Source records
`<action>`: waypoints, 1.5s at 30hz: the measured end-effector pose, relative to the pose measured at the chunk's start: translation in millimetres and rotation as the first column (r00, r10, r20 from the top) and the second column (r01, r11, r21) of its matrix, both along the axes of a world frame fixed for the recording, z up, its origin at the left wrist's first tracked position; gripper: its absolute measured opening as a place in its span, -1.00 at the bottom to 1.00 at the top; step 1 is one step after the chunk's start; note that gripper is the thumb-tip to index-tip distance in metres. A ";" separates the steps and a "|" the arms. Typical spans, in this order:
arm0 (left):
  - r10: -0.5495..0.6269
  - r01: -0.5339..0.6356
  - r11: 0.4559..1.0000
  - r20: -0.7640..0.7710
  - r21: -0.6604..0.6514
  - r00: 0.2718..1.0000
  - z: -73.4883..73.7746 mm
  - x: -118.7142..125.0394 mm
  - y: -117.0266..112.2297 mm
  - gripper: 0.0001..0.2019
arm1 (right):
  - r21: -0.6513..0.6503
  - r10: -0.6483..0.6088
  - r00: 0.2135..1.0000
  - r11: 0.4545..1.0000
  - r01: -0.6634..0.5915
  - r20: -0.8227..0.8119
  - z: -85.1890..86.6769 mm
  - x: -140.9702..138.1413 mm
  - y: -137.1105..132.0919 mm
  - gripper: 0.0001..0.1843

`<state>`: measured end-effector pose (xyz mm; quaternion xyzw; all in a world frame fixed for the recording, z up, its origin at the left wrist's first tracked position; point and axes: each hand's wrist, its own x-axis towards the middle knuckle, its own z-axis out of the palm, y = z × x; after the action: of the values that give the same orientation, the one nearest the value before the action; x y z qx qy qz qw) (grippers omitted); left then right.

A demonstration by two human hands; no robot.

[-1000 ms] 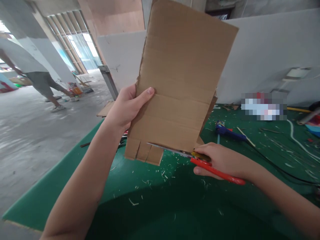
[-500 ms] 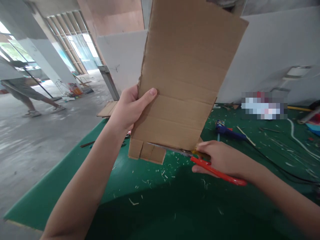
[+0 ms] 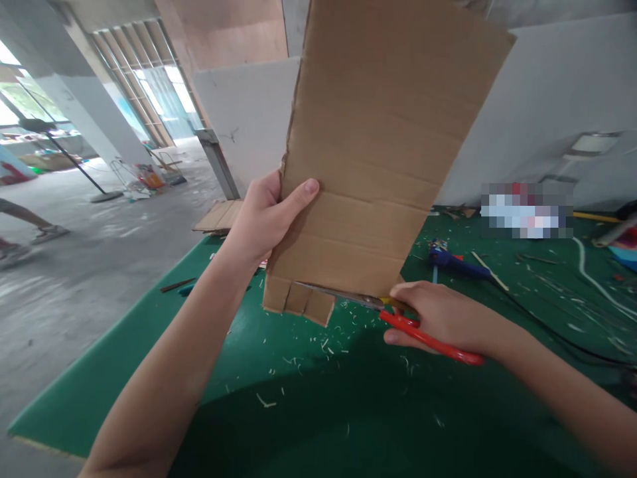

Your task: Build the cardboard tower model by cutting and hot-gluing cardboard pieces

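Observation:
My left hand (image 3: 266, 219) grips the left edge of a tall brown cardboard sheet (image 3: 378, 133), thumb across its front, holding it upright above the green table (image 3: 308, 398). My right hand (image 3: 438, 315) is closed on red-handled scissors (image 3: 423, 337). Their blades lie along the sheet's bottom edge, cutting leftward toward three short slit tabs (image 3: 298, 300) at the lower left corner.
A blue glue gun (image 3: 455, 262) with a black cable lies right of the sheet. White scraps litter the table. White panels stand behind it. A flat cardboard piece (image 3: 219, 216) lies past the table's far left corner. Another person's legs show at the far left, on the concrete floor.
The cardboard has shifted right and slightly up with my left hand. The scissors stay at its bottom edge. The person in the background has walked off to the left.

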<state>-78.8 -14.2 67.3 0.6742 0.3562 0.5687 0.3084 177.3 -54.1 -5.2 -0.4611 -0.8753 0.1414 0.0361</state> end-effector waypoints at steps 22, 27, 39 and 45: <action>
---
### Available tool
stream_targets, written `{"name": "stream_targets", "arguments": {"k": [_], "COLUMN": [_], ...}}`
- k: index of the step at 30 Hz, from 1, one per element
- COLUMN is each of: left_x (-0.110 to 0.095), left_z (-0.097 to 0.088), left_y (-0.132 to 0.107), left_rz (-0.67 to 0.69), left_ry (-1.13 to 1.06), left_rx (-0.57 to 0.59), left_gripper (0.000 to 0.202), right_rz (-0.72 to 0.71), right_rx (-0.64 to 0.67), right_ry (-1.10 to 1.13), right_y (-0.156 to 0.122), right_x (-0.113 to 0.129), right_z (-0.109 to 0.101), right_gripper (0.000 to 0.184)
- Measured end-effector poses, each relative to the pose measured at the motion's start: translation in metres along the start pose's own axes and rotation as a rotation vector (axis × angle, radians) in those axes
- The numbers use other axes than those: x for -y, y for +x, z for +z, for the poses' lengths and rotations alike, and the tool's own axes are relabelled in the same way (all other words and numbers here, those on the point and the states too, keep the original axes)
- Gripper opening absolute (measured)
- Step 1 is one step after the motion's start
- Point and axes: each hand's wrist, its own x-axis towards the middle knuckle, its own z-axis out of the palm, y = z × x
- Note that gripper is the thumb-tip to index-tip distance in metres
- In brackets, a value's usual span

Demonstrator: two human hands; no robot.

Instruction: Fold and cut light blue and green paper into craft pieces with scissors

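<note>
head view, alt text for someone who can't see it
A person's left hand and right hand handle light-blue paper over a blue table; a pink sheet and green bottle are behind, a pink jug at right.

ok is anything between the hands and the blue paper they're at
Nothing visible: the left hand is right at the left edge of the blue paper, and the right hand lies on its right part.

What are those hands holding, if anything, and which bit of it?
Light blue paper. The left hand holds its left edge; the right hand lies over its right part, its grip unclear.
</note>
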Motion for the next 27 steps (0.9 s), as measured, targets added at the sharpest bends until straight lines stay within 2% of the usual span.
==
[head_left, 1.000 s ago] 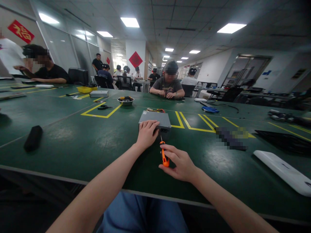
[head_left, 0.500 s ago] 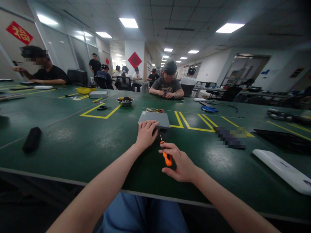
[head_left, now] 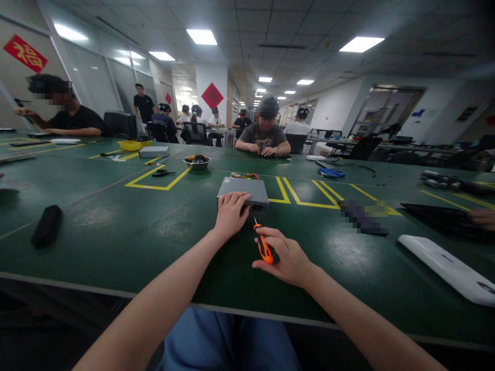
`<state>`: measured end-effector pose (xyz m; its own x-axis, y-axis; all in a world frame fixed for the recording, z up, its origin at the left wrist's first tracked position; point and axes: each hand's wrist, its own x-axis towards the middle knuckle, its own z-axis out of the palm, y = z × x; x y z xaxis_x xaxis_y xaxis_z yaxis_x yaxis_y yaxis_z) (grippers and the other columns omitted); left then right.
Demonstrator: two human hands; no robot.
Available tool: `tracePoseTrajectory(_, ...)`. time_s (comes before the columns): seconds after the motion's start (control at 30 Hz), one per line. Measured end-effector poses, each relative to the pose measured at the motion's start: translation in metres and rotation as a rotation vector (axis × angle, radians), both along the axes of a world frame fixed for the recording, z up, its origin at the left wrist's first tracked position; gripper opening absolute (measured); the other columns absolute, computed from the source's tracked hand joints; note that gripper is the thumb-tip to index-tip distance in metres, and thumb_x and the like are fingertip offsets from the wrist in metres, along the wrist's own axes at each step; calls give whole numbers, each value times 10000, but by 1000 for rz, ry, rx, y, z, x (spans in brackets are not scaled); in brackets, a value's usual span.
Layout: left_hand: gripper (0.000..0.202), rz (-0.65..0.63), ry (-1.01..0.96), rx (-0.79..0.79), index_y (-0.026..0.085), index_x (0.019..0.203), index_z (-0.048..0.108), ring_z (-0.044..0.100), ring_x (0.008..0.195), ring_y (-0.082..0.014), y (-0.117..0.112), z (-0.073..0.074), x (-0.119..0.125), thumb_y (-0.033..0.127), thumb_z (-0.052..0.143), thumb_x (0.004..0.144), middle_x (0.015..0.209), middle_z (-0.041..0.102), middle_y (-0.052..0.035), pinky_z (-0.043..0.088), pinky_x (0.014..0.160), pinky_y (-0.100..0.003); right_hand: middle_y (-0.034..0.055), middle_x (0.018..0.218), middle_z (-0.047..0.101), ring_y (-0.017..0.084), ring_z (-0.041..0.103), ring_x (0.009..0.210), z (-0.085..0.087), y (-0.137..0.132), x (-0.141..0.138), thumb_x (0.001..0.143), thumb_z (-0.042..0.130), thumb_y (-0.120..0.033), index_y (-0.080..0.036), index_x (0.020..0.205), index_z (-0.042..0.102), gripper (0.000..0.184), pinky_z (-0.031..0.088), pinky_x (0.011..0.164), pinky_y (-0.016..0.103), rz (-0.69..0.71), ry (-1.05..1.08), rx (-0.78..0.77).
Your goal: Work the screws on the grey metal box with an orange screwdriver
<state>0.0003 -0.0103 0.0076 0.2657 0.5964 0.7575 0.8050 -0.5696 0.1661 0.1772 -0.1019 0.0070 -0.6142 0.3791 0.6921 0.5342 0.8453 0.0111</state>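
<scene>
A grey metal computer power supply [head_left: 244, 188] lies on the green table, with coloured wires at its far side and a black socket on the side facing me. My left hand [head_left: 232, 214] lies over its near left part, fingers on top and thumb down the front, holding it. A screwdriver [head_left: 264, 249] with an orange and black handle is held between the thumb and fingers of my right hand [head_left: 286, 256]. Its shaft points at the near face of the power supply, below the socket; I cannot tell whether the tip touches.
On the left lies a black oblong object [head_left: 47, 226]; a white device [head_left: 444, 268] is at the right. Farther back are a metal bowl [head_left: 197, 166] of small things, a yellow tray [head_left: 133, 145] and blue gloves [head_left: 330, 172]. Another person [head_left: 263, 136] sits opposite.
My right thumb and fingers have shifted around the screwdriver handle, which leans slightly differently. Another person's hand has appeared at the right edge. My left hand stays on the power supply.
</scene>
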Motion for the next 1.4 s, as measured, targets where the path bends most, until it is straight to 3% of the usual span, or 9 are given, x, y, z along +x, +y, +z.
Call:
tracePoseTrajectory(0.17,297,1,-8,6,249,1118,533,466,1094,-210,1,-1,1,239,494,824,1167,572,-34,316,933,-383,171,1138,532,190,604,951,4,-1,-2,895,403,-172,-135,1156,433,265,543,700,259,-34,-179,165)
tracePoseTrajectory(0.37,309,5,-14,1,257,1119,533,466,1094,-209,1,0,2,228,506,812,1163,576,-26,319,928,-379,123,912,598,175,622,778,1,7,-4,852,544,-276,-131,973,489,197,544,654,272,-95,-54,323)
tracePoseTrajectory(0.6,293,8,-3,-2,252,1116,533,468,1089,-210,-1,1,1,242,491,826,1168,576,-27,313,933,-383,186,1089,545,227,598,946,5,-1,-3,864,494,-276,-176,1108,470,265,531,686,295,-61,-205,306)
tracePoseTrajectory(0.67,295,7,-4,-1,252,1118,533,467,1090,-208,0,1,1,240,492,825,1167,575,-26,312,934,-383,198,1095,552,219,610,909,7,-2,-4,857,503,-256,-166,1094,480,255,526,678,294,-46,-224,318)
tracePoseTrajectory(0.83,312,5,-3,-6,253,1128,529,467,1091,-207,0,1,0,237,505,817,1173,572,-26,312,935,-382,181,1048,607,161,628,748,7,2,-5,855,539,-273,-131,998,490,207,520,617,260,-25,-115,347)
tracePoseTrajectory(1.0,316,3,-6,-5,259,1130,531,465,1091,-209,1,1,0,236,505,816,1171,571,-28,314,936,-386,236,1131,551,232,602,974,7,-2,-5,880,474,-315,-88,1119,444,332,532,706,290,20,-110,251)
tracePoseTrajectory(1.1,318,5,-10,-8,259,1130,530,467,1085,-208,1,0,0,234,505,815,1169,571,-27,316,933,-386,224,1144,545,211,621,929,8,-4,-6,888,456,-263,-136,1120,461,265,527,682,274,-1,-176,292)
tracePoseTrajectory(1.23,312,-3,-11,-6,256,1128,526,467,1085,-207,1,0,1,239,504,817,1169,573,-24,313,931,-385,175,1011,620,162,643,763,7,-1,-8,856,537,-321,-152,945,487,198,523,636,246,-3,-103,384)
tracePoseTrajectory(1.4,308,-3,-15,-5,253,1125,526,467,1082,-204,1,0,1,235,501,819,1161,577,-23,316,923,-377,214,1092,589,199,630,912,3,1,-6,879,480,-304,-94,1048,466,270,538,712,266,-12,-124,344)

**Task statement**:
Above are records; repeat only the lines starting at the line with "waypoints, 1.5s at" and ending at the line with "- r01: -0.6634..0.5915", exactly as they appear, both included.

**Answer section**:
`<action>`: waypoints, 1.5s at 30hz: the measured end-effector pose, relative to the pose measured at the chunk's start: translation in millimetres and rotation as the first column (r00, r10, r20 from the top) and the second column (r01, r11, r21) of its matrix, both along the axes of a world frame fixed for the recording, z up, its origin at the left wrist's first tracked position; gripper: its absolute measured opening as a place in its span, -1.00 at the bottom to 1.00 at the top; step 1 is one step after the chunk's start; note that gripper is the thumb-tip to index-tip distance in metres. A ";" separates the steps and a "|" the arms. Typical spans, in this order:
arm0 (left):
  - r10: -0.5495..0.6269
  - r01: -0.5339..0.6356
  - r11: 0.4559..1.0000
  - r20: -0.7640..0.7710
  - r21: -0.6604..0.6514
  - r00: 0.2718..1.0000
  - z: -73.4883..73.7746 mm
  - x: -118.7142..125.0394 mm
  - y: -117.0266..112.2297 mm
  - gripper: 0.0001..0.2019
arm1 (right):
  - r21: -0.6513..0.6503
  - r10: -0.6483..0.6088
  - r00: 0.2135..1.0000
  - r11: 0.4545..1.0000
  - r01: -0.6634..0.5915

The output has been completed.